In our view, the district court did not abuse its discretion in concluding that MCC's duty (or lack of a duty) to indemnify Delacruz is unripe. See Am. Fid. & Cas. Co. v. Penn. Threshermen & Farmers' Mut. Cas. Ins. Co., 280 F.2d 453, 461 (5th Cir. 1960). We have not directly addressed whether it is appropriate for a district court to assess an insurer's duty to indemnify before the underlying lawsuit is resolved. We have considered the issue, however, in an unpublished opinion. See J.B.D. Constr., Inc. v. Mid-Continent Cas. Co., 571 F. App'x 918, 927 (11th Cir. 2014) ("The duty to indemnify is dependent upon the entry of a final judgment, settlement, or a final resolution of the underlying claims.") (citing Northland Cas. Co. v. HBE Corp., 160 F. Supp. 2d 1348, 1360 (M.D. Fla. 2001) ).
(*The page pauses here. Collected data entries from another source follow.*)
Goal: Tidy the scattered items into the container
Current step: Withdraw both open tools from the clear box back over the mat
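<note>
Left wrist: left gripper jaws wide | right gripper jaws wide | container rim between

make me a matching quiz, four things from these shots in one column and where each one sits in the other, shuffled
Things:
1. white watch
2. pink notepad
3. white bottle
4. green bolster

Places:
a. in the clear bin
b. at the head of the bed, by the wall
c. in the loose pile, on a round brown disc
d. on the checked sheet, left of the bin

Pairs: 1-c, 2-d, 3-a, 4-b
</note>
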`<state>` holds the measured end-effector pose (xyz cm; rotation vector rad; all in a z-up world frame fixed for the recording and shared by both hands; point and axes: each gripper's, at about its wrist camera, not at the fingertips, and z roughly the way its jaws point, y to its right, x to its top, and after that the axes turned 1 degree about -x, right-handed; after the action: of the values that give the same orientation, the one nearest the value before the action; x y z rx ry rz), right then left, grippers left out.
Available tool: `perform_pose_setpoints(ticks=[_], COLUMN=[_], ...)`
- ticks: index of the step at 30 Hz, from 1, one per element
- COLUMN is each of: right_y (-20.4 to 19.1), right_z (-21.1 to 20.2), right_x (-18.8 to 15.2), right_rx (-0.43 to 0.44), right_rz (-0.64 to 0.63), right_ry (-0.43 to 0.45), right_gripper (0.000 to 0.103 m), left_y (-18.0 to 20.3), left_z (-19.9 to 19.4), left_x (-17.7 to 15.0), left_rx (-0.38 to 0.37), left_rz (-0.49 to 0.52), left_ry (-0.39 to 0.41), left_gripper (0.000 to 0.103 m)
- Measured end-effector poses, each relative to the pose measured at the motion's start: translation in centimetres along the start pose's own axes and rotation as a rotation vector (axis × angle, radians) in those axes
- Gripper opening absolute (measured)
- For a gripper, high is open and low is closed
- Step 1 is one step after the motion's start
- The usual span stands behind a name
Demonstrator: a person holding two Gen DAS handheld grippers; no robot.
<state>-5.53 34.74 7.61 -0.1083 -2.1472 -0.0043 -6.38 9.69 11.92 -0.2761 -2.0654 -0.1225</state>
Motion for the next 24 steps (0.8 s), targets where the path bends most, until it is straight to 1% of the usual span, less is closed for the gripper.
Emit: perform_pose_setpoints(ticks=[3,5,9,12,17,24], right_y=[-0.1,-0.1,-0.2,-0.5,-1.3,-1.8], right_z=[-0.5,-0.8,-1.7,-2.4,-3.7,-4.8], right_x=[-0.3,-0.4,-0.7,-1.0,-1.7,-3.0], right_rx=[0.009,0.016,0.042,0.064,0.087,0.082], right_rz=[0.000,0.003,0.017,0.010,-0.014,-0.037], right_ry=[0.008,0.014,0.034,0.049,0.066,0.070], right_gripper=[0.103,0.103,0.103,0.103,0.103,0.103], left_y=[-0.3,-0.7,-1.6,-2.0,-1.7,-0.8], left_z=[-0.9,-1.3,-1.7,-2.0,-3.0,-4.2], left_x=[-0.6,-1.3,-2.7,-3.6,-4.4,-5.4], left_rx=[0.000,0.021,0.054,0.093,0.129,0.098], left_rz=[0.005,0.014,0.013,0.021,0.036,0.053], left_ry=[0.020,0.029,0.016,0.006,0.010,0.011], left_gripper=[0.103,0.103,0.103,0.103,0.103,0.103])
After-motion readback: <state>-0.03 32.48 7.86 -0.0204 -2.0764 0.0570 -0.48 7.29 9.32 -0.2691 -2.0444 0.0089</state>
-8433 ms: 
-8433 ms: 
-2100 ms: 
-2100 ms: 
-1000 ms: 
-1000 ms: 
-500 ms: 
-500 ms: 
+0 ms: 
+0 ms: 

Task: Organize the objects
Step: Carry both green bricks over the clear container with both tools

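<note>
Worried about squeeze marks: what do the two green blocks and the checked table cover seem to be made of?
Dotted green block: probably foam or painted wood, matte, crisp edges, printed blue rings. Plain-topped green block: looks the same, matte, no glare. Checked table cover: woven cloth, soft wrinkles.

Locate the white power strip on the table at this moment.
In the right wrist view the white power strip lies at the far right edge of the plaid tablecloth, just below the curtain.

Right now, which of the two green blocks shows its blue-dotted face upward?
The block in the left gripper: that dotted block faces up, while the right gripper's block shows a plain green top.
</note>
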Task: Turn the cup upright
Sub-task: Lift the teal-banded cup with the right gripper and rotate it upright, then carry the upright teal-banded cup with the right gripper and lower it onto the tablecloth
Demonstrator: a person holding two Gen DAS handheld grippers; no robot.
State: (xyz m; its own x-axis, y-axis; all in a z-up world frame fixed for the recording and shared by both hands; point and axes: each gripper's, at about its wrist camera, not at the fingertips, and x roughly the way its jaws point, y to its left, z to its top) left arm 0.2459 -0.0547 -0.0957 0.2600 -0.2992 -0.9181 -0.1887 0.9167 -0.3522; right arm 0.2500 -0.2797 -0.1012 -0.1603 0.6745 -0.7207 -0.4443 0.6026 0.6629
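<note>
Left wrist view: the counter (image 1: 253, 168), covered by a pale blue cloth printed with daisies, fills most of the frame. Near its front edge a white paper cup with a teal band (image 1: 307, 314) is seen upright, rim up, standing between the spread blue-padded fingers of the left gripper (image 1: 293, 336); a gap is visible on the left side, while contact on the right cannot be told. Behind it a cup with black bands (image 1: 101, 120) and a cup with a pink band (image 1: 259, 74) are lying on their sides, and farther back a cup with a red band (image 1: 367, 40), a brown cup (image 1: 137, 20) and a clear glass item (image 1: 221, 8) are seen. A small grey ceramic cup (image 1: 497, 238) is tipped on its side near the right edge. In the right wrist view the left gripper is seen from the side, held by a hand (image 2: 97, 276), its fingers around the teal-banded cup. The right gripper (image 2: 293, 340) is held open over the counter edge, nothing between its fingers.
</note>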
As the district court noted in its order, many district courts in this circuit have ruled that an insurer's duty to indemnify is not ripe until the underlying lawsuit is resolved or the insured's liability is established. See Mid-Continent Cas. Co. v. G.R. Constr. Mgmt., Inc., 278 F. Supp. 3d 1302, 1306 (M.D. Fla. 2017); Evanston Ins. Co. v. Gaddis Corp., 145 F. Supp. 3d 1140, 1153 (S.D. Fla. 2015); Nationwide Mut. Fire Ins. Co. v. Dillard House, Inc., 651 F. Supp. 2d 1367, 1372-73 (N.D. Ga. 2009); Northland Cas. Co., 160 F. Supp. 2d at 1360; Guaranty Nat'l Ins. Co. v. Beeline Stores, Inc., 945 F. Supp. 1510, 1514-15 (M.D. Ala. 1996). Our fellow circuit courts have applied the same rule. See, e.g., Nationwide Ins. v. Zavalis, 52 F.3d 689, 693 (7th Cir. 1995) ("[T]he duty to indemnify is not ripe for adjudication until the insured is in fact held liable in the underlying suit.").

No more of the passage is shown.